- _Work to be completed_:
From the data below, return all lines holding the string "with".

- _Data_:

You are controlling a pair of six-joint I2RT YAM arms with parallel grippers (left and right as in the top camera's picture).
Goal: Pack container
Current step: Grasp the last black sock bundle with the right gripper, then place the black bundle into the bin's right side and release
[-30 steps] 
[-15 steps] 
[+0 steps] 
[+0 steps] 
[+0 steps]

- _Response for this exercise_:
You are controlling a pair of six-joint I2RT YAM arms with parallel grippers (left and right as in the top camera's picture).
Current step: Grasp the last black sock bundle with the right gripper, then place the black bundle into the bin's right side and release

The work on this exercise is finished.